Materials and methods
Patients
We retrospectively analyzed 183 consecutive patients treated in Qilu hospital of Shandong University for a first diagnosis of intermediate and high risk NMIBC (according to EORTC and EAU guidelines) from January 2015 to December 2021. Intravesical BCG immunotherapy consisted of one induction course (6 weekly instillations) followed by at least one year of monthly maintenance schedule. All patients accepted adequate BCG instillation and were followed up regularly. Cystoscopy and cytology were reviewed every 3 months for a period of 2 year, and every 6 months thereafter until 5 years, and then yearly (3). Random biopsies including bladder and prostatic urethra for patients were performed if necessary. The exclusion criteria are as follows (1): combined with other malignancies (2); other histological variants except urothelial carcinoma (3); active infection or hematologic neoplasms (4); incomplete data (5); previous TURBT (6); patients lost at follow-up.
Outcomes
The primary outcome was response to intravesical BCG instillation. According to EAU guidelines (3), high grade tumor recurrence or progression to muscle invasive bladder cancer (MIBC) during follow-up were considered as BCG non-response in this study, while low grade low stage tumor recurrence should not be considered as BCG non-response. The secondary outcome was relapse-free survival (RFS), defining as the interval from the initiation of BCG therapy to the first recurrence or progression to MIBC.
Data collect
Data were extracted from Qilu hospital of Shandong University using the hospital’s medical record system. Computed tomography (CT) images and blood parameters were collected within 7 days prior to TURBT. We selected axial images from CT scans at the third lumbar spine vertebra (L3) level when both transverse processes of L3 were visible and convert them into Digital Imaging and Communications in Medicine (DICOM) format for analysis. The delineation of skeletal muscle was performed using Slice-O-Matic software (Rev-9, Tomovision, Montreal, Quebec, Canada) and the threshold of Hounsfiled Unit (HU) was −29 to +150 HU. Skeletal muscle index (SMI) was defined as skeletal muscle area divided by patient height in meters squared. Sarcopenia was defined as SMI <43 cm2/m2 for males with BMI < 25 kg/m2, <53 cm2/m2 for males with BMI ≥ 25 kg/m2, and <41 cm2/m2 for females (22).

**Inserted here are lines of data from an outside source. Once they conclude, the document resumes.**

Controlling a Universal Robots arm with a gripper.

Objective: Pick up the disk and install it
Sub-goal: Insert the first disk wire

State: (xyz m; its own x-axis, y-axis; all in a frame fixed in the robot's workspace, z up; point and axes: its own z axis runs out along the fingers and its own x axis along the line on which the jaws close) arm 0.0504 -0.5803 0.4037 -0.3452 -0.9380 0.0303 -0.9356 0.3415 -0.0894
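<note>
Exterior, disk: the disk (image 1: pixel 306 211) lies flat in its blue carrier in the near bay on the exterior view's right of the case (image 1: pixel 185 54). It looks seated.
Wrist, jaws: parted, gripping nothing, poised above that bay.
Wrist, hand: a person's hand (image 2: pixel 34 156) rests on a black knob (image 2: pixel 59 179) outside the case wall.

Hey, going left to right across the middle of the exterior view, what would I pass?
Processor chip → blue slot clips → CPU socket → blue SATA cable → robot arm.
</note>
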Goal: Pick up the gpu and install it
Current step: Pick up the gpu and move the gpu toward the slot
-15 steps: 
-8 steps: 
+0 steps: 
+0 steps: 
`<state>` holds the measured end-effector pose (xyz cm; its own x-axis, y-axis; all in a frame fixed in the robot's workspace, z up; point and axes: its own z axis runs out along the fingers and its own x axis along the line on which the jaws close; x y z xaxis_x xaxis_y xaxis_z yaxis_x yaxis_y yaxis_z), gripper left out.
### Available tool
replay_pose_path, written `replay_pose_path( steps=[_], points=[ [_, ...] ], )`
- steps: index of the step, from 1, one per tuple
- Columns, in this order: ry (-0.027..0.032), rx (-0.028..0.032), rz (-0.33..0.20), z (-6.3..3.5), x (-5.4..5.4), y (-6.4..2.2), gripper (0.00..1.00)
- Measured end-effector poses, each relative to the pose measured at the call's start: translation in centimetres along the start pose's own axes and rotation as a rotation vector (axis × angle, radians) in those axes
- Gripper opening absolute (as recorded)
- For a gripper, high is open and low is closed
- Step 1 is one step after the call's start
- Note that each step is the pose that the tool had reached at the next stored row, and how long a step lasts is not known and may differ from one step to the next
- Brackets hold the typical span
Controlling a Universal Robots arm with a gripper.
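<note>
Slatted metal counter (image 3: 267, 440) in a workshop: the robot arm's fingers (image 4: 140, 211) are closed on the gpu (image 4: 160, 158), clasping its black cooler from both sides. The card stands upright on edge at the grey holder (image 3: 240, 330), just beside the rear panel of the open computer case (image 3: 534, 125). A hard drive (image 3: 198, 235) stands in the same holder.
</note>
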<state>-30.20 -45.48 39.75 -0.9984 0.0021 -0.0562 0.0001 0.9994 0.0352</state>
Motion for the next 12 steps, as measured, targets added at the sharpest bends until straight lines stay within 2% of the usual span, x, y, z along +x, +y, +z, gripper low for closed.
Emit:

Sarcopenia measurements were performed two times by a single radiation oncologist, and the final results were averaged. The NLR, platelet to lymphocyte ratio (PLR) and SII were used to evaluate the inflammatory status of patients. The NLR was defined as the neutrophil count divided by the lymphocyte count, the PLR as the platelets count divided by the lymphocyte count. And SII was calculated as platelet count × neutrophil count/lymphocyte count.
Statistical analysis
Continuous variables presented as mean ± standard deviation or median (interquartile range [IQR]), categorical variables were presented as actual counts and percentages. Significance tests used to compare BCG responders with BCG non-responders were the Mann-Whitney U test or Student’s t test for continuous variables and the Chi-Square test for dichotomous parameters. Youden index refers to sensitivity+ specificity – 1 in receiver operating characteristic (ROC) curve. The optimal SII cutoff value was defined by creating a receiver operating characteristic (ROC) curve to yield the highest Youden index value. Logistic regression was used to determine independent predictors of response to intravesical BCG. We defined the outcome variable as responder. The univariate and multivariate Cox regression analyses were performed to identify independent prognostic variables affecting RFS after intravesical BCG therapy. We take <70 years, female, no smoking, no drinking, no hypertension, no diabetes, low grade, non-Cis, Ta stage, single tumor, tumor diameter< 3cm, no sarcopenia and low SII as reference. Kaplan Meier curves and log rank test were used to compare cancer free survival between the two groups. A p < 0.05 was considered statistically significant. The analyses were conducted using IBM SPSS version 25.0 (SPSS Inc., Chicago, IL, USA).
The study protocol was approved by the Ethics Committee of Qilu hospital of Shandong University. The Ethics Committee of Qilu hospital of Shandong University waived of written informed consent. The entire study was performed in accordance with the Declaration of Helsinki.
Results
A total of 183 patients were included with a median follow-up of 30 months (IQR: 13.0–47.0). We divided the patients into two groups according to the response to intravesical BCG immunotherapy, the patients’ characteristics were shown in Table 1. Compared with BCG responders, BCG non-responders were associated with sarcopenia (P < 0.001), carcinoma in situ (P < 0.001), T1 stage (P < 0.001), multiple tumor (P < 0.001), tumor diameter >=3cm (P < 0.001), and have a significant increase of NLR (P < 0.001), PLR (P = 0.004), SII (P < 0.001).
Table 1 Baseline characteristics of patients stratified by response to intravesical BCG instillation.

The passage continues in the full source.